▸ **PROMPT**
Quote every line from the top of the listing down to and including the line that contains "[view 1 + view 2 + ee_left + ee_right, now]".

▸ **DATA SHOWN**
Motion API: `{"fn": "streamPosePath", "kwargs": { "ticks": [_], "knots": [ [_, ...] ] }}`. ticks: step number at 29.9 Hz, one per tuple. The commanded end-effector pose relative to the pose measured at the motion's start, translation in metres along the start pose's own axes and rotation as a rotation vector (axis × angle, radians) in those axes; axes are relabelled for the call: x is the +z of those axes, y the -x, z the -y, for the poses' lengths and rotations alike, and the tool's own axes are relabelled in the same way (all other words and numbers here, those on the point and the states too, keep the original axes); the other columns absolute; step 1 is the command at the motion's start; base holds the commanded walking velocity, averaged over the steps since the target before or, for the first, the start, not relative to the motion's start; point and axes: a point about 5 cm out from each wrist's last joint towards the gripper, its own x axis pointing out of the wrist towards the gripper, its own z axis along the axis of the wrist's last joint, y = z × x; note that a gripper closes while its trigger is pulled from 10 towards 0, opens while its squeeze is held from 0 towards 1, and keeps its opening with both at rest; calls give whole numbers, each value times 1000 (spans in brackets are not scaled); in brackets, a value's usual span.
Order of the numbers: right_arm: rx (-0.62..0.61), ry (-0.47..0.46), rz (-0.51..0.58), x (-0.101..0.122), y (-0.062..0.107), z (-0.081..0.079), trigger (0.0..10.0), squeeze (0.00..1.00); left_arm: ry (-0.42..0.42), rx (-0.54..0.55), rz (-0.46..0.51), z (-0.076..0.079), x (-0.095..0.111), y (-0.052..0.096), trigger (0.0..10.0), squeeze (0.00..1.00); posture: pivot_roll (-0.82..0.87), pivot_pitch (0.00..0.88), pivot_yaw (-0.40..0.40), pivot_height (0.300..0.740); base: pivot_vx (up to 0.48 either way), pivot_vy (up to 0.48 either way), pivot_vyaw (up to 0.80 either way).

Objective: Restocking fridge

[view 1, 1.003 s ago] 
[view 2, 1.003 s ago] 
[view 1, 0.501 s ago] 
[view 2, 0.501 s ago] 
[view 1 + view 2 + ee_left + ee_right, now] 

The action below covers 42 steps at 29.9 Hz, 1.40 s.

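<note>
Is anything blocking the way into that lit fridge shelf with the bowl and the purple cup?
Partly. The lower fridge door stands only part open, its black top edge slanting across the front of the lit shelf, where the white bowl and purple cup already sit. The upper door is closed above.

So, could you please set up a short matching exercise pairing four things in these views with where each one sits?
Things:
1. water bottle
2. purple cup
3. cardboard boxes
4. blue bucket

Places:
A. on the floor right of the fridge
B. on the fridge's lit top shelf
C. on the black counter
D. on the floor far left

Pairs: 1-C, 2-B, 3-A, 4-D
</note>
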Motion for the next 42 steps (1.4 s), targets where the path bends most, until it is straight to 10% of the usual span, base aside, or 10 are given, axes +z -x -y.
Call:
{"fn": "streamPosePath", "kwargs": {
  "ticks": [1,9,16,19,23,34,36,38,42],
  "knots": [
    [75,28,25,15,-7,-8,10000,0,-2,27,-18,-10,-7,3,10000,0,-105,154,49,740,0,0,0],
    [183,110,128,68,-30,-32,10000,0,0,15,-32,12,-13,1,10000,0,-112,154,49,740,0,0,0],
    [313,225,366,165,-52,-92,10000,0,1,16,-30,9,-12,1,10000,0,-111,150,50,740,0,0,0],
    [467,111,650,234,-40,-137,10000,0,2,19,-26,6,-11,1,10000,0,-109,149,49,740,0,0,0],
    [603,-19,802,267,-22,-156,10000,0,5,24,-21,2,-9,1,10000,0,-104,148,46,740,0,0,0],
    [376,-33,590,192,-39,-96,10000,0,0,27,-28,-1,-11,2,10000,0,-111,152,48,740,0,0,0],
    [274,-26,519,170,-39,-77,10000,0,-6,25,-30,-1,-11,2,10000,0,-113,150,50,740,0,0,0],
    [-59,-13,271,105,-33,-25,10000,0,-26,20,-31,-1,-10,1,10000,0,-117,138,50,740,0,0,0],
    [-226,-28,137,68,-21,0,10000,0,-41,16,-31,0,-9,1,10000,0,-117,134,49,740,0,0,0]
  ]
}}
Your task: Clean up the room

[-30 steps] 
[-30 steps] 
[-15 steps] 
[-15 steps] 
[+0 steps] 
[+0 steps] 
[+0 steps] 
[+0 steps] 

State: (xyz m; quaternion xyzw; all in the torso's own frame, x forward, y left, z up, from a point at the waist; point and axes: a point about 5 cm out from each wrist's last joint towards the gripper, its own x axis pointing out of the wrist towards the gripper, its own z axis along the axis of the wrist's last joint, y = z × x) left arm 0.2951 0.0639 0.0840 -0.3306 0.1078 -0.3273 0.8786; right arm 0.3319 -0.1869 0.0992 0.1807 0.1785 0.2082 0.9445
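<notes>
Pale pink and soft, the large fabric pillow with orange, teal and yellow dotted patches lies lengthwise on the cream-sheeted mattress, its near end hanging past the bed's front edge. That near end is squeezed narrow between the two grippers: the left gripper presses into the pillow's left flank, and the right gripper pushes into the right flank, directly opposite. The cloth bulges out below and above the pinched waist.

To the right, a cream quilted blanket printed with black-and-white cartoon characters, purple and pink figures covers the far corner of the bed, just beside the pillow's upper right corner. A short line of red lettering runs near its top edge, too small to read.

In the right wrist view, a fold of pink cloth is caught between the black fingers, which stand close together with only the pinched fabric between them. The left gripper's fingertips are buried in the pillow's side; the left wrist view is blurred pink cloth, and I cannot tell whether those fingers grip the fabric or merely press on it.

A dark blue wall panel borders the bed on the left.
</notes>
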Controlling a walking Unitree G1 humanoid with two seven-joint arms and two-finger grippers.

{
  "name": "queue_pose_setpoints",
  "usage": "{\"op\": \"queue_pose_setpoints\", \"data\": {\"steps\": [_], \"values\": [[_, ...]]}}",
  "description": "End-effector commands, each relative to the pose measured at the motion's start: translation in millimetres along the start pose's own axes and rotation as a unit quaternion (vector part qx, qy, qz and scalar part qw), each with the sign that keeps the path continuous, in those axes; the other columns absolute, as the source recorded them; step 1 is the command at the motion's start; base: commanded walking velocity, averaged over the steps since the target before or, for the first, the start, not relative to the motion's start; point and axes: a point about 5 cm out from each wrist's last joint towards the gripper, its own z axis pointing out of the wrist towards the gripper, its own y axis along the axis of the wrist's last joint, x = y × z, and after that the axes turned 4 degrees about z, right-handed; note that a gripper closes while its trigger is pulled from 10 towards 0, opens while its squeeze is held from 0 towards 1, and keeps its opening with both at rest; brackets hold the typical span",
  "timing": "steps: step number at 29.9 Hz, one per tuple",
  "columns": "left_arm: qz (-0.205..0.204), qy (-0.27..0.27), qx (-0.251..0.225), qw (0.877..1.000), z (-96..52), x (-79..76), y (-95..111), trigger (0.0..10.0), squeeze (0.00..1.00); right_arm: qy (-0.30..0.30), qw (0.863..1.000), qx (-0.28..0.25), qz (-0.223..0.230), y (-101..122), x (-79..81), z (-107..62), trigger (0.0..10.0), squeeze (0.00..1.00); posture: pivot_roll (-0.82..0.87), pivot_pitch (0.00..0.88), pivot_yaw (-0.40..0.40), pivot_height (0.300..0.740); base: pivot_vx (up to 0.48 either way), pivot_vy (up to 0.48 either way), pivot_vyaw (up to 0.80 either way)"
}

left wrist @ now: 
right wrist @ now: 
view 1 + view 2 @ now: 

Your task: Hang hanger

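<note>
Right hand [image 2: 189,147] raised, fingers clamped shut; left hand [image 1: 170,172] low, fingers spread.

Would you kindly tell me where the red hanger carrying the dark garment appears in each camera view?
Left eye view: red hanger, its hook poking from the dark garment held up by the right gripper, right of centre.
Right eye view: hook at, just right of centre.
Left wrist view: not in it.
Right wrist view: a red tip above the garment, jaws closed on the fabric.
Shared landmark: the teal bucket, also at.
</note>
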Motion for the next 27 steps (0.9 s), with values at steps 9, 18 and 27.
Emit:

▸ **ANSWER BOX**
Motion API: `{"fn": "streamPosePath", "kwargs": { "ticks": [_], "knots": [ [_, ...] ] }}`. ticks: step number at 29.9 Hz, one per tuple. The commanded end-effector pose relative to the pose measured at the motion's start, translation in metres along the start pose's own axes and rotation as a rotation vector (axis × angle, radians) in those axes; axes are relabelled for the call: x is the +z of those axes, y the -x, z the -y, for the poses' lengths and rotations alike, and the tool's own axes are relabelled in the same way (all other words and numbers here, those on the point and the states too, keep the original axes); the other columns absolute; step 1 is the command at the motion's start; base holds the commanded walking velocity, averaged over the steps since the target before or, for the first, the start, not relative to the motion's start; point and axes: a point about 5 cm out from each wrist's last joint towards the gripper, its own x axis pointing out of the wrist towards the gripper, its own z axis along the axis of the wrist's last joint, y = z × x; note that a gripper closes while its trigger is pulled from 10 towards 0, opens while its squeeze is held from 0 towards 1, and keeps its opening with both at rest; calls give whole numbers, each value times 1000 (spans in brackets are not scaled); in brackets, a value's usual span.
Order of the numbers: right_arm: rx (-0.62..0.61), ry (-0.47..0.46), rz (-0.51..0.58), x (-0.101..0.122), y (-0.062..0.107), z (-0.081..0.079), trigger (0.0..10.0), squeeze (0.00..1.00); left_arm: ry (-0.42..0.42), rx (-0.54..0.55), rz (-0.46..0.51), z (-0.076..0.079), x (-0.095..0.111), y (-0.052..0.096), trigger (0.0..10.0), squeeze (0.00..1.00); posture: pivot_roll (-0.82..0.87), pivot_pitch (0.00..0.88), pivot_yaw (-0.40..0.40), pivot_height (0.300..0.740); base: pivot_vx (up to 0.48 either way), pivot_vy (up to 0.48 either way), pivot_vyaw (up to 0.80 either way).

Objective: Restocking fridge

[view 1, 1.003 s ago] 
[view 2, 1.003 s ago] 
[view 1, 0.501 s ago] 
[view 2, 0.501 s ago] 
[view 1 + view 2 + ee_left + ee_right, now] 

What was produced is the complete output.